§ Exercise: Counting only lines that contain the word "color", state the total for the listing below and nothing else.

START Records for this task

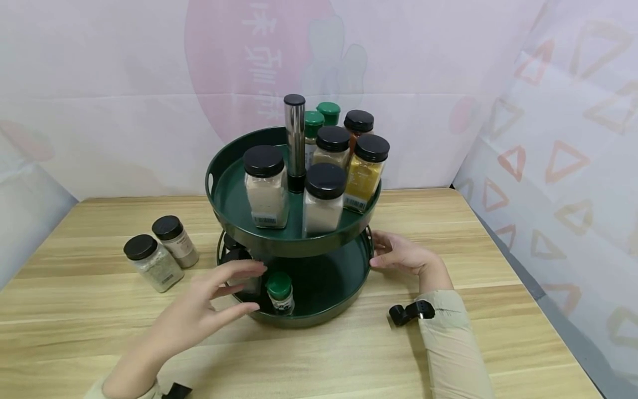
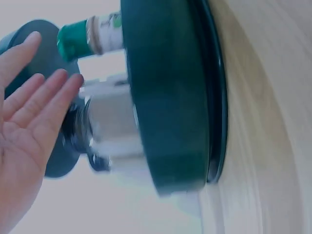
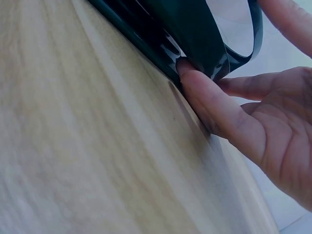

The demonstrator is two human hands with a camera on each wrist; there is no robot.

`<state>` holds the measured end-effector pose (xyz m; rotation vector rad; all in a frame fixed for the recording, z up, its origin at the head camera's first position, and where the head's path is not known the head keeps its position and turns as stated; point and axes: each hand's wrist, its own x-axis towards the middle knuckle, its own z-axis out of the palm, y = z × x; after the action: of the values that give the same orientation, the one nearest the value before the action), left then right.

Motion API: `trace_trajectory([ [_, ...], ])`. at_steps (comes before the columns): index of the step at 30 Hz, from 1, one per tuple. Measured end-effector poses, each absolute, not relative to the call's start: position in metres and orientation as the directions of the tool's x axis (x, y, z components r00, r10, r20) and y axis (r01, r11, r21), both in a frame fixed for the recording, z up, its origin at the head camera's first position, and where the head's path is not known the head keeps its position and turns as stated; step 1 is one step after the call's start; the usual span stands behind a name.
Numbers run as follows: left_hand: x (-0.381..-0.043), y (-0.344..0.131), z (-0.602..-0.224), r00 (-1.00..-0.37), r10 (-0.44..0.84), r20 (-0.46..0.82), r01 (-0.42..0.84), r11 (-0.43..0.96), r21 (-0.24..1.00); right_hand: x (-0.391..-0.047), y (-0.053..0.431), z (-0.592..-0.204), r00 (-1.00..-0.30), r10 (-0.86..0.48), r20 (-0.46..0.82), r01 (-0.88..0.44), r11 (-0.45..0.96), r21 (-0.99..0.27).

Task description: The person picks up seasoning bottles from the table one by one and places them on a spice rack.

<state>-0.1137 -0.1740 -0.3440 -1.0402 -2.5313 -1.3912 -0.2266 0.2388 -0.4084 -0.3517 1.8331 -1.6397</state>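
A dark green two-tier turntable rack (image 1: 299, 247) stands on the table. My left hand (image 1: 199, 313) is raised by the lower tier's left side, thumb and fingers spread with nothing between them. Close to its fingertips stands a small green-capped spice jar (image 1: 280, 293) on the lower tier. Black-capped jars beside it are partly hidden by the hand and upper tier; one shows as a clear jar (image 2: 117, 119) in the left wrist view. My right hand (image 1: 404, 256) holds the lower tier's right edge, its thumb and fingertips at the wall beside the handle opening (image 3: 236, 29).
The upper tier carries several jars, including a yellow spice jar (image 1: 363, 176) and a pale powder jar (image 1: 323, 202), around a metal post (image 1: 295, 136). Two black-capped jars stand on the table at left, one with green flecks (image 1: 155, 266), the other greyish (image 1: 178, 244).
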Motion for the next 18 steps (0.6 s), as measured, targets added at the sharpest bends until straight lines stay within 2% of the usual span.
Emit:
trace_trajectory([
  [6, -0.117, -0.197, -0.338, -0.700, 0.432, 0.569, 0.708, 0.321, 0.629, -0.227, 0.239, -0.410, -0.756, -0.593, -0.276, 0.215, 0.174, -0.961],
  [18, -0.137, -0.234, -0.344, -0.667, 0.174, 0.724, 0.725, 0.375, 0.578, -0.226, 0.239, -0.408, -0.752, -0.598, -0.278, 0.223, 0.167, -0.960],
])
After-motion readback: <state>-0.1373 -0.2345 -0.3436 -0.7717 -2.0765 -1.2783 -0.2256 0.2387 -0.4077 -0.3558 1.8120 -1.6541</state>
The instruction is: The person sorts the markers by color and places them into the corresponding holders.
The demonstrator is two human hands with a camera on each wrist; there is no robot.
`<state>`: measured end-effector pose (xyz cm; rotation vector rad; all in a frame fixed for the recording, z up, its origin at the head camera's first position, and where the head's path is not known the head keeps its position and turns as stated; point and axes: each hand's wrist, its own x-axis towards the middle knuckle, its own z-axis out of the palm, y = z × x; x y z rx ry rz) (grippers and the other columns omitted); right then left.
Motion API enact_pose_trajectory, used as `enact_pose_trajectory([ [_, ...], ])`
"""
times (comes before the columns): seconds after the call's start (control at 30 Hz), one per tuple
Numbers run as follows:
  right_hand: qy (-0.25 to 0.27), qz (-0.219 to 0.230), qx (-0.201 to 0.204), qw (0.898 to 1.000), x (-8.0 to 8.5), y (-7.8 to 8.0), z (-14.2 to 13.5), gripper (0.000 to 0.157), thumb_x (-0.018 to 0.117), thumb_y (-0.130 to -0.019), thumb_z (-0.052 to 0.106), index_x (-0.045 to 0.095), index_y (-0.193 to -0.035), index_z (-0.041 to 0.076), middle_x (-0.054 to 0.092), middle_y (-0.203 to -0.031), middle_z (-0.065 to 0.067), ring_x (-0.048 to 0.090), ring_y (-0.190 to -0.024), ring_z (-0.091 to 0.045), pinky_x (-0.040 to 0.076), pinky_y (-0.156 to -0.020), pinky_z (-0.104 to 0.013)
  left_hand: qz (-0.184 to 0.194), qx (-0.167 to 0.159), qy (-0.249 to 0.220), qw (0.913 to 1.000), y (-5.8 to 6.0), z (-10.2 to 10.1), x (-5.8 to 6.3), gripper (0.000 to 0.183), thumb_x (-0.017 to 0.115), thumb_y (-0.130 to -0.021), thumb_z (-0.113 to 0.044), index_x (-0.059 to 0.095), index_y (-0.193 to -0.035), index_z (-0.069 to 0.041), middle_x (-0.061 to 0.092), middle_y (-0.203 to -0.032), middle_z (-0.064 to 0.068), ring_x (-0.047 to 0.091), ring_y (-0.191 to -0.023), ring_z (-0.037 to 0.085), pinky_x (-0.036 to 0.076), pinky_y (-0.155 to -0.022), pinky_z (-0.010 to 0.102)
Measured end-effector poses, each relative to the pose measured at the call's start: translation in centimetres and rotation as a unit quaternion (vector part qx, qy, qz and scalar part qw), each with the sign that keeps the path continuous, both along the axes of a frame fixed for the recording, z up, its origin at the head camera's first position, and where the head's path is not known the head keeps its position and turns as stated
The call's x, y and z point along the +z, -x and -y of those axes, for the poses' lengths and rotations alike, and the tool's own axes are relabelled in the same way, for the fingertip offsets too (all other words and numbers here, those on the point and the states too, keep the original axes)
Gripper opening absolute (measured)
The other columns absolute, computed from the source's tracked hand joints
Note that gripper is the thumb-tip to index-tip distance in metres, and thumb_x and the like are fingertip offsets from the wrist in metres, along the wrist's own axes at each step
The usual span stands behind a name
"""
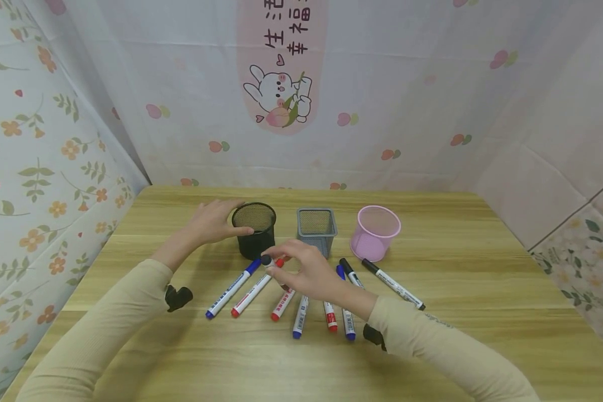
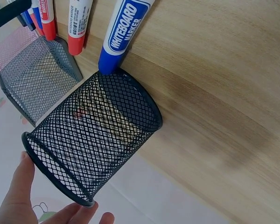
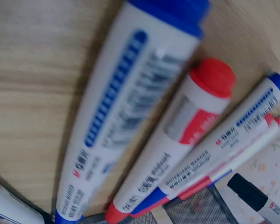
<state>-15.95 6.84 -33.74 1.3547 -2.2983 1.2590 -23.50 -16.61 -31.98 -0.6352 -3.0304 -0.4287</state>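
Note:
My left hand point(image 1: 208, 224) grips the top rim of the round black mesh pen holder point(image 1: 256, 243), which stands upright at the left of the row. In the left wrist view, thumb and fingertips touch the rim of this pen holder point(image 2: 93, 135). Just in front of it, my right hand point(image 1: 309, 271) pinches a whiteboard marker with a black end point(image 1: 267, 261). The right wrist view has this black-ended marker point(image 3: 252, 193) at the lower right. Below the hands lie several whiteboard markers, among them a blue one point(image 1: 233, 288) and a red one point(image 1: 251, 295).
A square grey mesh pen holder point(image 1: 317, 226) stands in the middle, a round pink one point(image 1: 377, 234) to its right. A black-capped marker point(image 1: 394, 285) lies slanted in front of the pink holder. Patterned cloth point(image 1: 357, 84) hangs behind the wooden table point(image 1: 221, 363).

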Motion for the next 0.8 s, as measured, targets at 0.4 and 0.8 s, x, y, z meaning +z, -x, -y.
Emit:
enact_pose_trajectory([
  [0.4, 0.051, 0.067, -0.054, 0.995, 1.9, 0.8, -0.3, 0.026, 0.065, -0.08, 0.01, 0.061, -0.105, 0.001, 0.061, -0.101, -0.005, 0.057, -0.086, -0.018, 0.047, -0.072, -0.031, -0.001, 0.004, -0.004, 1.0, 0.0, 0.1, 0.0, 0.074, 0.063, -0.074, -0.051, 0.042, -0.13, -0.007, 0.048, -0.124, 0.014, 0.043, -0.109, 0.035, 0.028, -0.083, 0.058],
  [0.8, 0.103, 0.052, -0.078, 0.99, 3.8, 1.9, 0.4, 0.027, 0.065, -0.08, 0.009, 0.06, -0.104, -0.001, 0.061, -0.096, -0.007, 0.056, -0.085, -0.016, 0.046, -0.071, -0.028, 0.006, 0.004, 0.001, 1.0, 0.1, -0.1, 0.2, 0.075, 0.062, -0.074, -0.051, 0.042, -0.13, -0.006, 0.051, -0.12, 0.015, 0.047, -0.105, 0.035, 0.032, -0.08, 0.055],
])
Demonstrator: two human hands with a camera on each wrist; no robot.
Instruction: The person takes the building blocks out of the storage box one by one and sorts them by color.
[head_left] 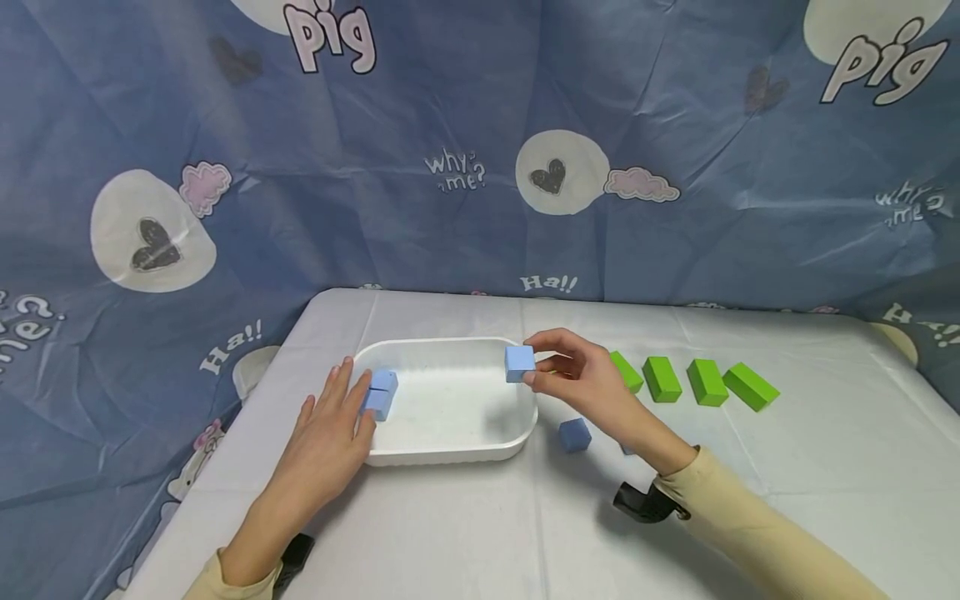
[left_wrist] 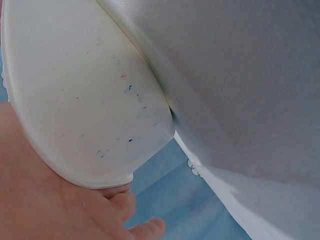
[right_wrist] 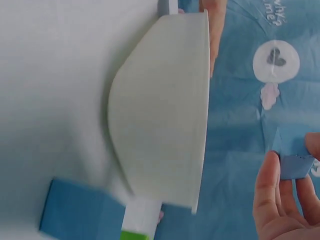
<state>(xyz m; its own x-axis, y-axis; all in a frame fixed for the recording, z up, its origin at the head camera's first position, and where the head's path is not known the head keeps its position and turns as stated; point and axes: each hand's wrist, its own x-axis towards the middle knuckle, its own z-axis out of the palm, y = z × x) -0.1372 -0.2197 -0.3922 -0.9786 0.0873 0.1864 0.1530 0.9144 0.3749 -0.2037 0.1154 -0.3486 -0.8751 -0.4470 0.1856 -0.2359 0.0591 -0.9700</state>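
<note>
My right hand (head_left: pixel 583 377) pinches a blue block (head_left: pixel 519 364) between thumb and fingers, held up over the right end of a white tray (head_left: pixel 450 455). The right wrist view also shows this blue block (right_wrist: pixel 295 166) at the fingertips, above the level of the tray's rim. My left hand (head_left: pixel 330 437) rests at the tray's left end with fingers extended over the rim. Next to those fingers, two blue blocks (head_left: pixel 380 393) lie side by side inside the tray. From the left wrist, the tray's outer wall (left_wrist: pixel 90 100) covers part of the left hand.
A blue cube (head_left: pixel 575 435) lies on the white table just right of the tray. Another blue piece (head_left: pixel 627 450) is mostly hidden by the right wrist. Several green blocks (head_left: pixel 707 382) form a row farther right. A patterned blue cloth (head_left: pixel 420 225) hangs behind the table.
</note>
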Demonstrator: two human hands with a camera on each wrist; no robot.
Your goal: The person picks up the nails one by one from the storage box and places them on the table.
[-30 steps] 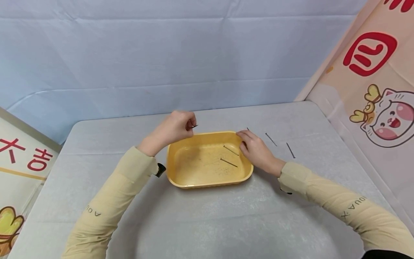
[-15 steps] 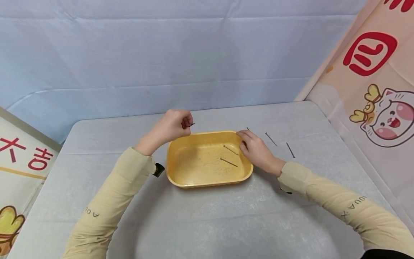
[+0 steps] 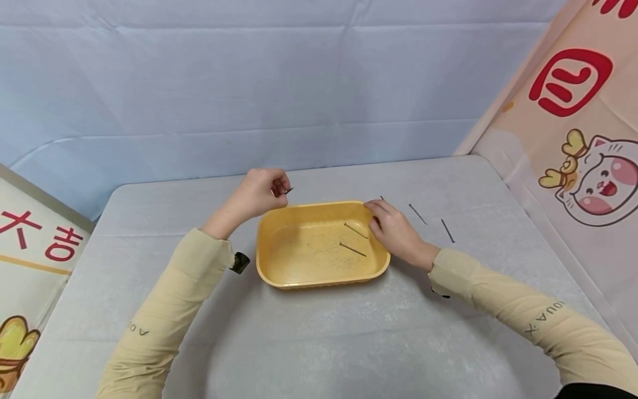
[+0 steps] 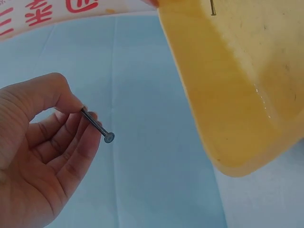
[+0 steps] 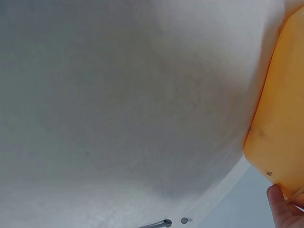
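Observation:
In the left wrist view, a dark metal nail (image 4: 96, 122) is pinched between thumb and fingers of my left hand (image 4: 45, 147), its flat head pointing outward. The head view places this hand (image 3: 261, 193) above the far left corner of a yellow plastic tray (image 3: 304, 284). My right hand (image 3: 399, 237) grips the tray's right rim; the right wrist view catches only its fingertips (image 5: 277, 202) at the tray's edge. Inside the tray lie two nails, one farther back (image 3: 356, 230) and one nearer (image 3: 353, 250).
Right of the tray, one nail (image 3: 417, 214) and another nail (image 3: 448, 231) lie on the grey-covered table (image 3: 349, 338). The tip of a further nail (image 3: 382, 198) shows behind my right hand. A pale cloth wall (image 3: 299, 83) rises at the back.
My left hand has drifted left with the nail, away from the middle of the tray's far rim. The right hand, the tray and the lying nails look unmoved.

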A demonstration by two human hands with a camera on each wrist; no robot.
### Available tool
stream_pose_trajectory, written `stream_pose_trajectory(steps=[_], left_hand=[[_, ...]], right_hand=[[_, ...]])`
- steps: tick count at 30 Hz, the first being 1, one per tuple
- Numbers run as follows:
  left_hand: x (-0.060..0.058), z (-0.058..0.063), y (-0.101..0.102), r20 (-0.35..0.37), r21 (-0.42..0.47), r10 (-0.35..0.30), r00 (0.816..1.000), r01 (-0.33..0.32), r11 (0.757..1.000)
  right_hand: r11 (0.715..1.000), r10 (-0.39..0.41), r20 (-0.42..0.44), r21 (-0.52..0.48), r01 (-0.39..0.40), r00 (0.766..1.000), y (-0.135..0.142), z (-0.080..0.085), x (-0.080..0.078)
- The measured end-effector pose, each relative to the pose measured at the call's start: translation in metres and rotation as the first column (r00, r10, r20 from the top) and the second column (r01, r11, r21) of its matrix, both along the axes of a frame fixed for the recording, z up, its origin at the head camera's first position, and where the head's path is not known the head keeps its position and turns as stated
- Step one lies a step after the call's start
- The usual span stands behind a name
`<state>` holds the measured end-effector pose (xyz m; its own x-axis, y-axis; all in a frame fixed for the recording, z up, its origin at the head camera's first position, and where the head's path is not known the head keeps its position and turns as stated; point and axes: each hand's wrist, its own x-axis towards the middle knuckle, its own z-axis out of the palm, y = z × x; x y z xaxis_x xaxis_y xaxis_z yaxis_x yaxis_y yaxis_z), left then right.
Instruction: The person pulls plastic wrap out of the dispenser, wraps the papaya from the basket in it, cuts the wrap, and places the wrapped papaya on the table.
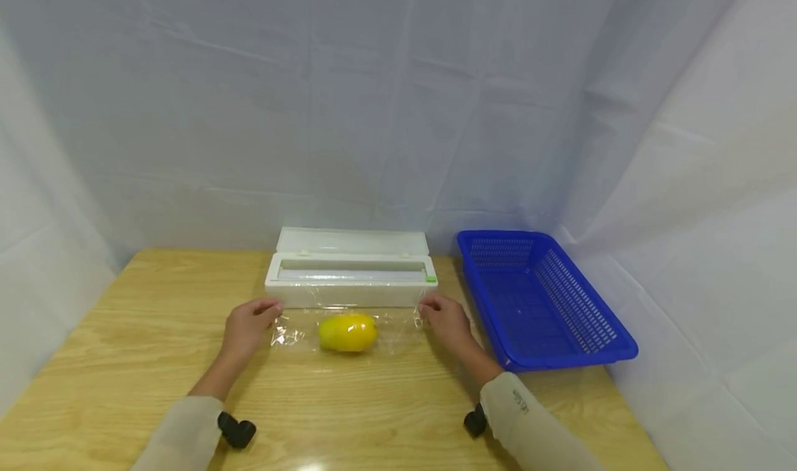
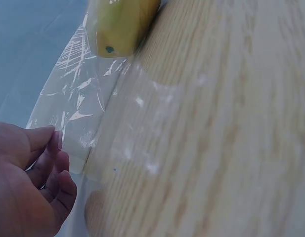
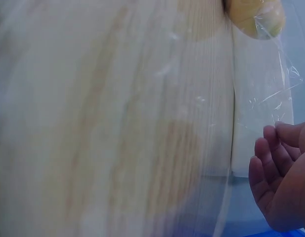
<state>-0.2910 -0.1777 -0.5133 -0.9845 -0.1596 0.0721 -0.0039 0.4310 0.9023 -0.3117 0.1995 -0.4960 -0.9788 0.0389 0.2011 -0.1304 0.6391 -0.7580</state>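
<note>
A yellow oval fruit [image 1: 347, 333] with a greenish end lies on the table in the head view, under or behind a sheet of clear cling film [image 1: 398, 329]. My left hand [image 1: 245, 324] pinches the film at its left corner between thumb and forefinger, and the left wrist view shows the other fingers loosely bent. On the opposite side, my right hand [image 1: 450, 326] pinches the right corner in the same way. Taut, shiny creases run through the film [image 2: 78, 106] toward the fruit. Just behind both hands stands a white cling film dispenser [image 1: 351, 295], lid raised, a roll inside.
To the right, a blue perforated plastic basket [image 1: 510, 319] stands close to my right forearm. The wooden table [image 1: 324, 416] meets pale sheeting [image 1: 349, 111] at the back and sides. Small black devices [image 1: 236, 431] are worn at both wrists.
</note>
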Motion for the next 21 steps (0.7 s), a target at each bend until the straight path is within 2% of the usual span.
stream_pose_trajectory(steps=[7, 13, 21], left_hand=[[0.000, -0.001, 0.002, -0.010, 0.025, 0.027, 1.000, -0.027, 0.999], [-0.002, 0.000, 0.002, -0.014, -0.016, 0.059, 0.998, -0.059, 0.998], [-0.004, -0.001, 0.002, 0.002, -0.094, 0.018, 1.000, -0.018, 0.995]], right_hand=[[0.999, 0.006, 0.014, -0.048, -0.005, 1.000, -0.001, -0.005, -0.003], [0.995, 0.026, 0.036, -0.101, -0.022, 0.999, -0.002, -0.008, -0.007], [0.994, 0.056, 0.074, -0.098, -0.049, 0.996, -0.001, -0.011, -0.013]])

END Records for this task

§ Result of the task: 2